Lab 07: PCA

Objective

Implement PCA from scratch using NumPy's eigendecomposition: covariance matrix, eigenvectors and eigenvalues, explained variance ratio, dimensionality reduction from N features to K components, and reconstruction error — applied to compressing product feature vectors and visualising high-dimensional data in 2D.

Background

PCA finds the directions (principal components) of maximum variance in your data by computing the eigenvectors of the covariance matrix. The first PC captures the most variance, the second captures the most remaining variance, and so on. Projecting data onto the top-K PCs reduces dimensionality while preserving as much information as possible. PCA is used in face recognition (eigenfaces), preprocessing before ML, noise reduction, and data visualisation.

Time

30 minutes

Prerequisites

Lab 01 (Linear Regression) — numpy matrix operations

Tools

Docker: zchencow/innozverse-python:latest

Lab Instructions

docker run --rm zchencow/innozverse-python:latest python3 - << 'PYEOF'
import numpy as np

np.random.seed(42)

# Product features: [Price, RAM, Storage, Display, Weight, Battery_hrs, Ports]
names = [
    "Surface Go 3","Surface Go 4","Surface Pro 8","Surface Pro 9 S",
    "Surface Pro 9","Surface Pro 9 H","Surface Laptop 4","Surface Laptop 5",
    "Surface Book 3 M","Surface Book 3 H","Surface Studio 2+","Surface Pro X",
]
X_raw = np.array([
    [399,  4,  64,  10.5, 0.55, 10, 1],
    [599,  8,  128, 10.5, 0.55, 10, 1],
    [999,  8,  256, 12.3, 0.77, 12, 2],
    [999,  8,  256, 12.3, 0.77, 13, 2],
    [1299, 16, 256, 12.3, 0.77, 13, 2],
    [1599, 32, 512, 12.3, 0.77, 13, 2],
    [999,  8,  256, 13.5, 1.13, 17, 2],
    [1299, 16, 512, 13.5, 1.12, 18, 2],
    [1299, 16, 256, 13.5, 1.64, 15, 3],
    [1999, 32, 512, 13.5, 1.64, 15, 3],
    [3499, 32, 1000,28.0, 4.60,  9, 4],
    [1299, 16, 256, 13.0, 0.82, 15, 2],
], dtype=float)

# ── Step 1: Standardise ──────────────────────────────────────────────────────
print("=== Step 1: Standardisation ===")
mu  = X_raw.mean(0)
std = X_raw.std(0) + 1e-8
X   = (X_raw - mu) / std
print(f"  Features: Price, RAM, Storage, Display, Weight, Battery, Ports")
print(f"  Shape: {X.shape}  (12 samples × 7 features)")
print(f"  Mean (after normalise): {X.mean(0).round(3)}")

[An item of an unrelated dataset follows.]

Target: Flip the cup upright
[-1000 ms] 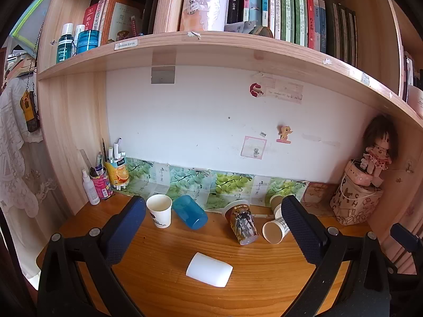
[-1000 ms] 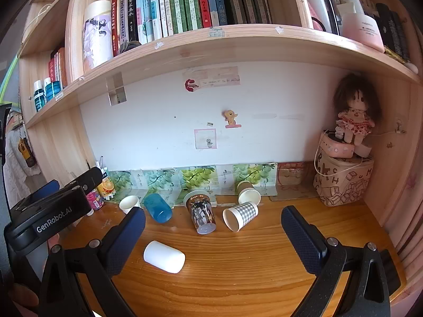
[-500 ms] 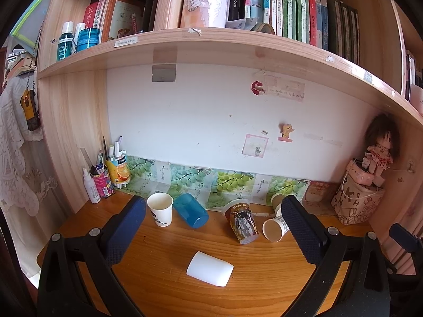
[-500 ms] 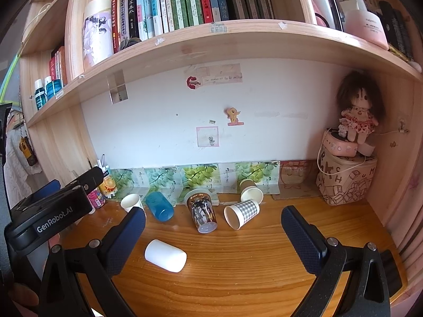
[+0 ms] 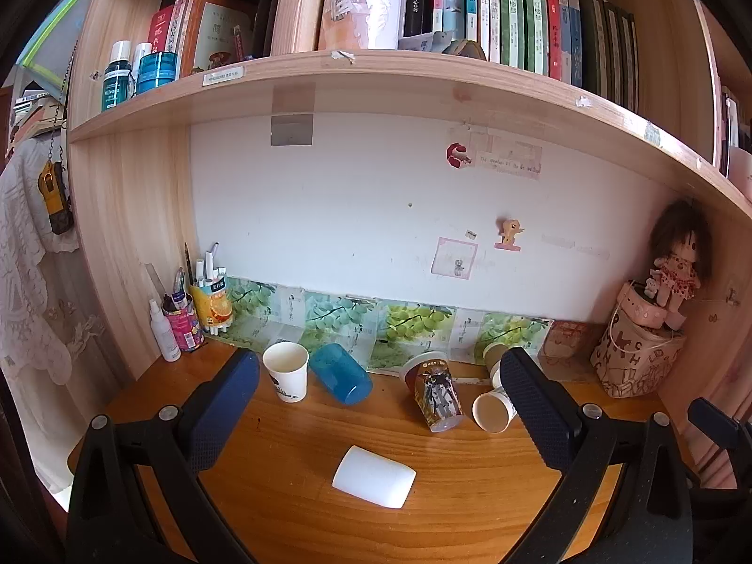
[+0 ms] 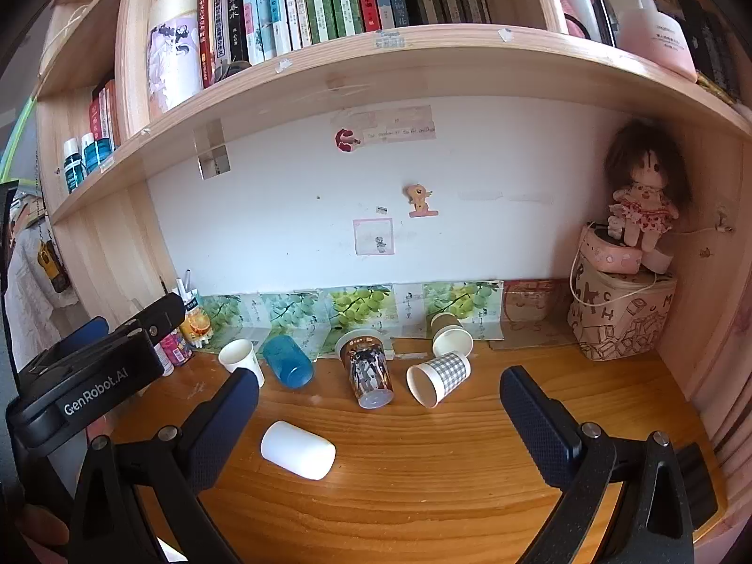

# ── Step 2: Covariance matrix ────────────────────────────────────────────────
print("\n=== Step 2: Covariance Matrix ===")
# Cov = (1/n-1) · XᵀX   (since X is already zero-mean after normalisation)
n = X.shape[0]
C = (X.T @ X) / (n - 1)  # shape (7, 7)
print(f"  Covariance matrix shape: {C.shape}")
print(f"  Diagonal (variances): {np.diag(C).round(3)}")
print(f"  Price-RAM covariance: {C[0,1]:.4f}  (positive → correlated)")
print(f"  Display-Weight covariance: {C[3,4]:.4f}")

# ── Step 3: Eigendecomposition ───────────────────────────────────────────────
print("\n=== Step 3: Eigendecomposition ===")
eigenvalues, eigenvectors = np.linalg.eigh(C)  # eigh for symmetric matrices

# Sort by descending eigenvalue
order = np.argsort(eigenvalues)[::-1]
eigenvalues  = eigenvalues[order]
eigenvectors = eigenvectors[:, order]  # columns are eigenvectors (PCs)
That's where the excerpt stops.